Task objective -
An exact copy is needed of the lines in the entries below from the line with "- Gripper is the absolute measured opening" up to and including the line with "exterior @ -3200", and of nothing else. Leave the pictures out.

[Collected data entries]
------------------------------------------------------------
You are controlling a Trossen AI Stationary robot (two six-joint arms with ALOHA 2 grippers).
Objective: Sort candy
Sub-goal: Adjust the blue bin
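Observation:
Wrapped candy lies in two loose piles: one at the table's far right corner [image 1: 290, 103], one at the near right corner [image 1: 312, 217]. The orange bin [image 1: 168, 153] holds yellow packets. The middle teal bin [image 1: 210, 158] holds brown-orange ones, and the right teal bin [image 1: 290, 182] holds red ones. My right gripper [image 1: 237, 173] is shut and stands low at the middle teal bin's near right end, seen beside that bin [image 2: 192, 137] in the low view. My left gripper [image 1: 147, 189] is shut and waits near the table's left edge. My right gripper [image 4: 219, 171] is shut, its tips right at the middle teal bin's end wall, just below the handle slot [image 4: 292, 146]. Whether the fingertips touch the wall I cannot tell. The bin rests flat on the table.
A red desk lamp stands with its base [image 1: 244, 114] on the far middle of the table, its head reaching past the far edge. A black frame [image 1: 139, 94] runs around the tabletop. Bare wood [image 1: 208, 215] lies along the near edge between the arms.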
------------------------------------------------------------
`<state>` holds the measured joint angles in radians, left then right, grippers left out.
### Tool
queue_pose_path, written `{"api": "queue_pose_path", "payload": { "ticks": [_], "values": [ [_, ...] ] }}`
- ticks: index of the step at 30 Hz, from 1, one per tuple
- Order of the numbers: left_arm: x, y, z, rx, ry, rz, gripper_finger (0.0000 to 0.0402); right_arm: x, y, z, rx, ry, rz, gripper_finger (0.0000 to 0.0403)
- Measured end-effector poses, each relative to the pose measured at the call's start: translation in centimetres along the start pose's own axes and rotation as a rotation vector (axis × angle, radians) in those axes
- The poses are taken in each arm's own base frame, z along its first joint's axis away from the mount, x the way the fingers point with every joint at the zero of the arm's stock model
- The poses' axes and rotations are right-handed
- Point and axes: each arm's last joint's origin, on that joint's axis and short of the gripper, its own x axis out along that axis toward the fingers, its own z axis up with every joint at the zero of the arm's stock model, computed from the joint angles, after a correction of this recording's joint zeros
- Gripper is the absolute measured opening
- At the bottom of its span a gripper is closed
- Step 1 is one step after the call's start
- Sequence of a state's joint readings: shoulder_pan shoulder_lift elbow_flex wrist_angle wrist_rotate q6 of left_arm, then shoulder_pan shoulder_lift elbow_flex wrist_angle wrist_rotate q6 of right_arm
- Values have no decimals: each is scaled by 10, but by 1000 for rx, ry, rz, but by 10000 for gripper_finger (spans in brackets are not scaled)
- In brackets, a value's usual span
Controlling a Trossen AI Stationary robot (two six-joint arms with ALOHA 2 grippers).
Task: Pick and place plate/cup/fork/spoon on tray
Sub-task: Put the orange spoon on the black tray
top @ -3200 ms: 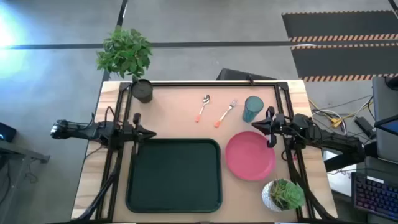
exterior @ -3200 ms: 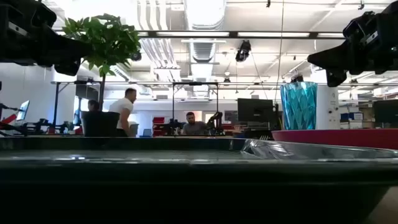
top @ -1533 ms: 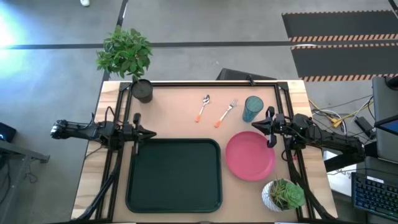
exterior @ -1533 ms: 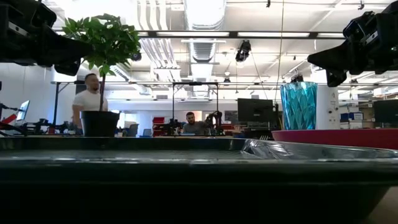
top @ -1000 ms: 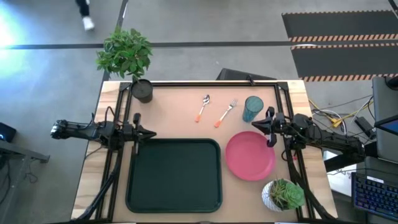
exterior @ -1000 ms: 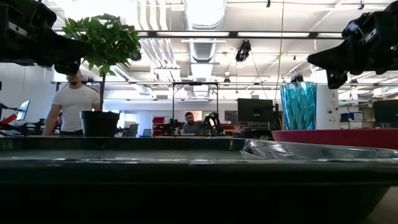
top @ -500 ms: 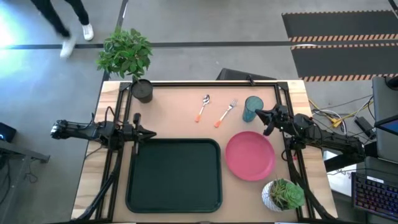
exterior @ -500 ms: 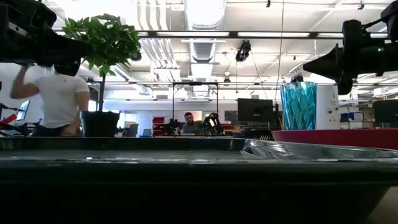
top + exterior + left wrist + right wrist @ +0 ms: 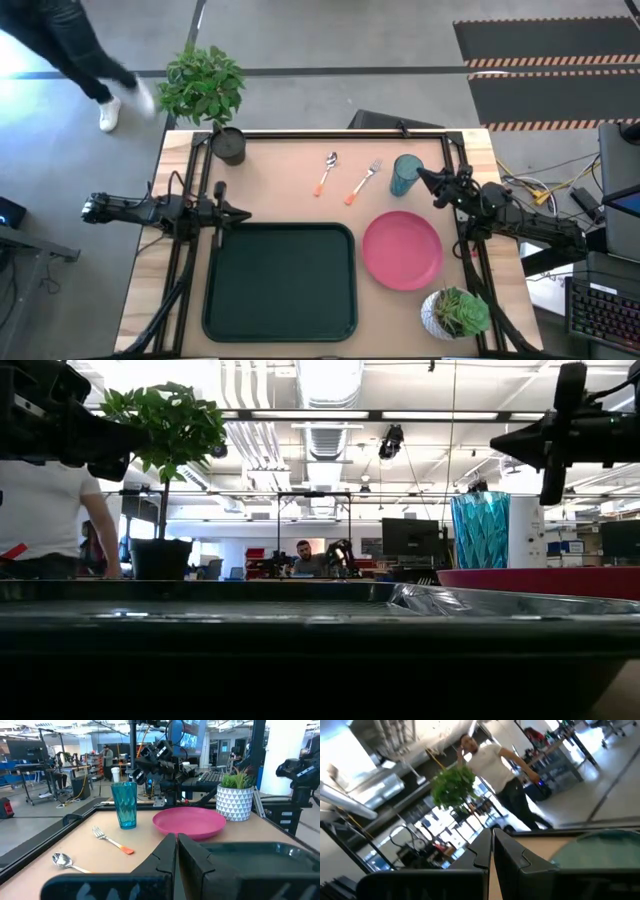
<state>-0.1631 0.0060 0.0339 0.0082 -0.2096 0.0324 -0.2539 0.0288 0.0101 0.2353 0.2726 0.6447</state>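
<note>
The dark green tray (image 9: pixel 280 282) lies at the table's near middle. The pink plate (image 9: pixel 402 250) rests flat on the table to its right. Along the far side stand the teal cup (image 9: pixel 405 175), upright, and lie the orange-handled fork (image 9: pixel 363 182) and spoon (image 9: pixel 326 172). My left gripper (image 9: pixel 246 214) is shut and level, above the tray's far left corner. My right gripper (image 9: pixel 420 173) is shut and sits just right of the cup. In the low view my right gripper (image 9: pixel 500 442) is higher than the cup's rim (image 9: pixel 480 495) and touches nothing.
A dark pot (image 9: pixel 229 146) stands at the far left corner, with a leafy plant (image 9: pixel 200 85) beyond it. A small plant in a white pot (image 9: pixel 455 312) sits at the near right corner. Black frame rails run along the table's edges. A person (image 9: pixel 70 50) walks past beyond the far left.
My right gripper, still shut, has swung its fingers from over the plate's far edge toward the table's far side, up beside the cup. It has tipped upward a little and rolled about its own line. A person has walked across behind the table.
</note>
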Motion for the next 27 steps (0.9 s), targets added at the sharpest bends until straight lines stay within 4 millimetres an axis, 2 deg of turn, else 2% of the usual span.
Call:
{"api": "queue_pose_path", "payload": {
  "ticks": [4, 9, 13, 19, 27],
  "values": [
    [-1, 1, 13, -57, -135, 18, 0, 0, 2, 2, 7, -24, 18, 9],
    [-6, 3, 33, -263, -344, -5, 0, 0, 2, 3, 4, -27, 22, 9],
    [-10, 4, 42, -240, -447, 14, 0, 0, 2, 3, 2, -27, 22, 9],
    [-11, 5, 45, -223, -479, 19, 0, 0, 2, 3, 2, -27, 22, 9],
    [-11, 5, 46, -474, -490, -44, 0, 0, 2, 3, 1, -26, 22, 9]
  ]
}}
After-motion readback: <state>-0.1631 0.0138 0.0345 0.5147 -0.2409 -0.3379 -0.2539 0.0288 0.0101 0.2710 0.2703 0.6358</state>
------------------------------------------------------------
Your solution -
- Gripper is the absolute measured opening
- At the bottom of its span a gripper is closed
- Step 1 is one step after the call's start
- Sequence of a state's joint readings: shoulder_pan shoulder_lift elbow_flex wrist_angle wrist_rotate q6 of left_arm, then shoulder_pan shoulder_lift elbow_flex wrist_angle wrist_rotate q6 of right_arm
- Values have no decimals: each is scaled by 10, but by 1000 for rx, ry, rz, but by 10000 for gripper_finger (spans in brackets are not scaled)
- In brackets, a value's usual span
Controlling a Trossen AI Stationary robot (two six-joint arms with ALOHA 2 grippers).
Task: Pick and place plate/cup/fork/spoon on tray
Sub-task: Put the orange spoon on the black tray
top @ -3200 ms: 
exterior @ -3200 ms: 

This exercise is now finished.